▶ _EXERCISE GOAL_
When you reach a picture, skip it, and retype every line below exactly.

▶ _EXERCISE DATA_
# # # # #

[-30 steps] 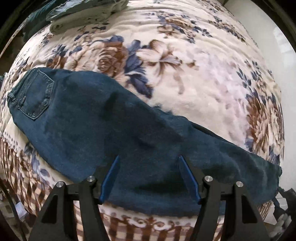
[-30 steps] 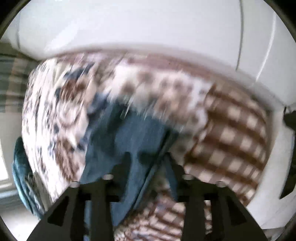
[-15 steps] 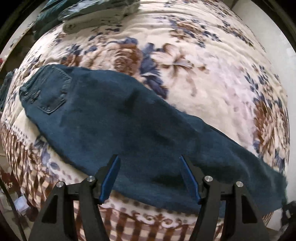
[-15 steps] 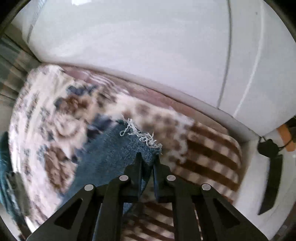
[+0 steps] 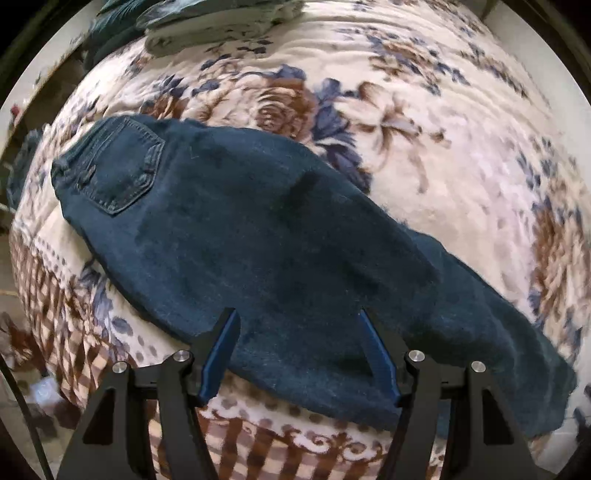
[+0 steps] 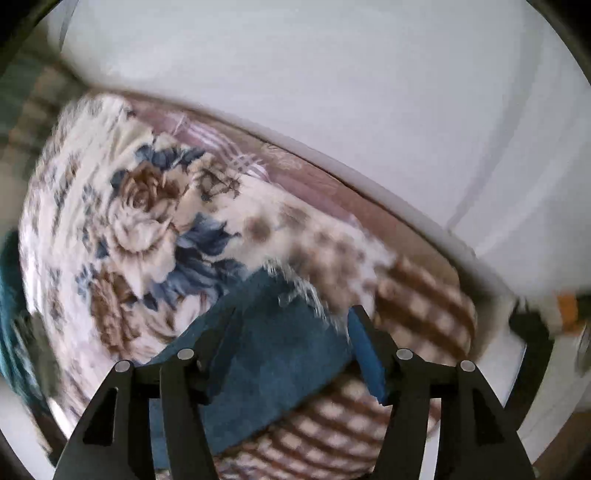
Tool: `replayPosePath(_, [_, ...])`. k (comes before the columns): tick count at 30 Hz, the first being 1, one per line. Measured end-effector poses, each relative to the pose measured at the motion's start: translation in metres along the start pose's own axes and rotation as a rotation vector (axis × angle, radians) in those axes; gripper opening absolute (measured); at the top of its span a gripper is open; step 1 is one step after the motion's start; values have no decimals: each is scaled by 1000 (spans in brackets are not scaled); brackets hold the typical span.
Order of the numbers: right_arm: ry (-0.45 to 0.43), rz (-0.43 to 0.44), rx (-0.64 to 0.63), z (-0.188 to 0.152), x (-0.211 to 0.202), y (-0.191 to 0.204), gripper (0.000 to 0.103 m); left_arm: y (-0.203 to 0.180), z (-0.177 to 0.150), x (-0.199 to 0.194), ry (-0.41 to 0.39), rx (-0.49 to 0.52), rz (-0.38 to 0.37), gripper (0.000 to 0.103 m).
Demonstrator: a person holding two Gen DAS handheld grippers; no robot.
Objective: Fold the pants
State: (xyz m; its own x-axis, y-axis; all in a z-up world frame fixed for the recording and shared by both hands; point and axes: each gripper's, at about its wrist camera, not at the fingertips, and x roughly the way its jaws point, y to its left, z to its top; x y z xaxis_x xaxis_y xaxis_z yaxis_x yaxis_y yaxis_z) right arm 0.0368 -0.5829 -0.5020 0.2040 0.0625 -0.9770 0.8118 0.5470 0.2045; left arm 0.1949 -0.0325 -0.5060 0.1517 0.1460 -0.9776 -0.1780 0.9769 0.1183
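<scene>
Pants (image 5: 280, 251) flat on blanket (image 5: 424, 155); frayed hem (image 6: 306, 291) blurred, seemingly loose between just-opened right tongs (image 6: 291, 350); left tongs (image 5: 299, 354) wide.

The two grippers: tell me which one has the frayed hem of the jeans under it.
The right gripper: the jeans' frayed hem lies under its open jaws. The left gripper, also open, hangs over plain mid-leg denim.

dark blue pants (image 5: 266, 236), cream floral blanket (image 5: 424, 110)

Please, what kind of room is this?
Probably a bedroom at home: jeans lie on a bed under a flowered blanket, with folded clothes stacked at its far end.
</scene>
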Motion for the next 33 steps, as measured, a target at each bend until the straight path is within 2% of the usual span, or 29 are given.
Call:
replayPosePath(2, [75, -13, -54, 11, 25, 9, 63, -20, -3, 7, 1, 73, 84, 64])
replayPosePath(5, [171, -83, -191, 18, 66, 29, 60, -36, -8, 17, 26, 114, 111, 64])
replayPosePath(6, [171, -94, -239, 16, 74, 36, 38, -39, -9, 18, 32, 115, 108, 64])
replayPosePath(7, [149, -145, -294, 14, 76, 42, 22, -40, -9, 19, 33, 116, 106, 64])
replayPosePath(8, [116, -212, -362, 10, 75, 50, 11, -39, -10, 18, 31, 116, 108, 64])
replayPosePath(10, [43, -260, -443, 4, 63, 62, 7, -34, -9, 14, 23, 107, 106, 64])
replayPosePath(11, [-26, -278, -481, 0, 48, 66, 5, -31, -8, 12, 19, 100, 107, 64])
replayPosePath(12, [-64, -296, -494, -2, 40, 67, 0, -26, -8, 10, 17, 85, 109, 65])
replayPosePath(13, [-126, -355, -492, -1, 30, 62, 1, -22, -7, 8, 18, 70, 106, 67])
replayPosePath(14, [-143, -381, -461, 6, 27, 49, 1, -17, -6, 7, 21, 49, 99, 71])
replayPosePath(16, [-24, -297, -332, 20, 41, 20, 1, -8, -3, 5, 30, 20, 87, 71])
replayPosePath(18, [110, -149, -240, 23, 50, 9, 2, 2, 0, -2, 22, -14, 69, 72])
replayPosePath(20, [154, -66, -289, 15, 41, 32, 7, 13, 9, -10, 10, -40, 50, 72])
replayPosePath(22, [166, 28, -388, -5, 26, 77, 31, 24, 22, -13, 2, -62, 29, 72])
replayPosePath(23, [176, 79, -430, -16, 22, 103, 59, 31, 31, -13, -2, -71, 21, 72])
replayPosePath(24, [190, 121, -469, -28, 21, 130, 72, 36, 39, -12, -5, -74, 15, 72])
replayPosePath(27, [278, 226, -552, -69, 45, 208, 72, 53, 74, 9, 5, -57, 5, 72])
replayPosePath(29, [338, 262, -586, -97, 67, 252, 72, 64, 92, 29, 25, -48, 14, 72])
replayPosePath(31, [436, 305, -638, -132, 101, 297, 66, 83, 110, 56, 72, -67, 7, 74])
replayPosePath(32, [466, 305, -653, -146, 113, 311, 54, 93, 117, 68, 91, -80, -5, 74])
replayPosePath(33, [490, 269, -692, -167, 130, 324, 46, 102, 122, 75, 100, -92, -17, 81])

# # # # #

▶ _ANSWER_
[-30 steps] 
[-30 steps] 
[-15 steps] 
[-15 steps] 
[+0 steps] 
[+0 steps] 
Tool: `replayPosePath(_, [_, ...])`. k (comes before the columns): tick count at 30 Hz, the first being 1, one per line. Measured end-effector poses, each relative to the pose measured at the motion's start: translation in metres along the start pose's own axes and rotation as a rotation vector (axis × angle, radians) in those axes; gripper opening absolute (measured); at the top of its span a gripper is open; step 1 is one step after the motion's start; values have no decimals: each is scaled by 1000 (spans in brackets are not scaled); brackets hold the typical span.
Order of the numbers: right_arm: ry (-0.45 to 0.43), rz (-0.43 to 0.44), rx (-0.64 to 0.63), z (-0.188 to 0.152), x (-0.211 to 0.202), y (-0.191 to 0.204), gripper (0.000 to 0.103 m); left_arm: y (-0.203 to 0.180), z (-0.177 to 0.150), x (-0.199 to 0.194), ry (-0.41 to 0.39), rx (-0.49 to 0.52), rz (-0.38 to 0.37), gripper (0.000 to 0.103 m).
Demonstrator: a person holding two Gen DAS handheld grippers; no robot.
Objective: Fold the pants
State: (xyz m; its own x-axis, y-axis; all in a z-up world frame fixed for the recording and shared by both hands; point and axes: each gripper's, at about its wrist camera, not at the fingertips, and x roughly the way its jaws point, y to its left, z to its top; x y z xaxis_x xaxis_y xaxis_z yaxis_x yaxis_y yaxis_z) right arm 0.0368 -0.5829 -0.5020 0.2040 0.0625 -0.9770 0.8118 0.5470 0.2045; left arm 0.1949 -0.0325 -0.5060 0.1517 0.1460 -0.9776 -0.1780 0.9769 0.1183
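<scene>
Pants (image 5: 280, 251) flat on blanket (image 5: 424, 155); frayed hem (image 6: 306, 291) blurred, seemingly loose between just-opened right tongs (image 6: 291, 350); left tongs (image 5: 299, 354) wide.

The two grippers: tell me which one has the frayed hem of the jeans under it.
The right gripper: the jeans' frayed hem lies under its open jaws. The left gripper, also open, hangs over plain mid-leg denim.

dark blue pants (image 5: 266, 236), cream floral blanket (image 5: 424, 110)

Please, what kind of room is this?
Probably a bedroom at home: jeans lie on a bed under a flowered blanket, with folded clothes stacked at its far end.
</scene>
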Motion for the next 33 steps, as measured, a target at each bend until the straight path is within 2% of the usual span, or 29 are given.
Call:
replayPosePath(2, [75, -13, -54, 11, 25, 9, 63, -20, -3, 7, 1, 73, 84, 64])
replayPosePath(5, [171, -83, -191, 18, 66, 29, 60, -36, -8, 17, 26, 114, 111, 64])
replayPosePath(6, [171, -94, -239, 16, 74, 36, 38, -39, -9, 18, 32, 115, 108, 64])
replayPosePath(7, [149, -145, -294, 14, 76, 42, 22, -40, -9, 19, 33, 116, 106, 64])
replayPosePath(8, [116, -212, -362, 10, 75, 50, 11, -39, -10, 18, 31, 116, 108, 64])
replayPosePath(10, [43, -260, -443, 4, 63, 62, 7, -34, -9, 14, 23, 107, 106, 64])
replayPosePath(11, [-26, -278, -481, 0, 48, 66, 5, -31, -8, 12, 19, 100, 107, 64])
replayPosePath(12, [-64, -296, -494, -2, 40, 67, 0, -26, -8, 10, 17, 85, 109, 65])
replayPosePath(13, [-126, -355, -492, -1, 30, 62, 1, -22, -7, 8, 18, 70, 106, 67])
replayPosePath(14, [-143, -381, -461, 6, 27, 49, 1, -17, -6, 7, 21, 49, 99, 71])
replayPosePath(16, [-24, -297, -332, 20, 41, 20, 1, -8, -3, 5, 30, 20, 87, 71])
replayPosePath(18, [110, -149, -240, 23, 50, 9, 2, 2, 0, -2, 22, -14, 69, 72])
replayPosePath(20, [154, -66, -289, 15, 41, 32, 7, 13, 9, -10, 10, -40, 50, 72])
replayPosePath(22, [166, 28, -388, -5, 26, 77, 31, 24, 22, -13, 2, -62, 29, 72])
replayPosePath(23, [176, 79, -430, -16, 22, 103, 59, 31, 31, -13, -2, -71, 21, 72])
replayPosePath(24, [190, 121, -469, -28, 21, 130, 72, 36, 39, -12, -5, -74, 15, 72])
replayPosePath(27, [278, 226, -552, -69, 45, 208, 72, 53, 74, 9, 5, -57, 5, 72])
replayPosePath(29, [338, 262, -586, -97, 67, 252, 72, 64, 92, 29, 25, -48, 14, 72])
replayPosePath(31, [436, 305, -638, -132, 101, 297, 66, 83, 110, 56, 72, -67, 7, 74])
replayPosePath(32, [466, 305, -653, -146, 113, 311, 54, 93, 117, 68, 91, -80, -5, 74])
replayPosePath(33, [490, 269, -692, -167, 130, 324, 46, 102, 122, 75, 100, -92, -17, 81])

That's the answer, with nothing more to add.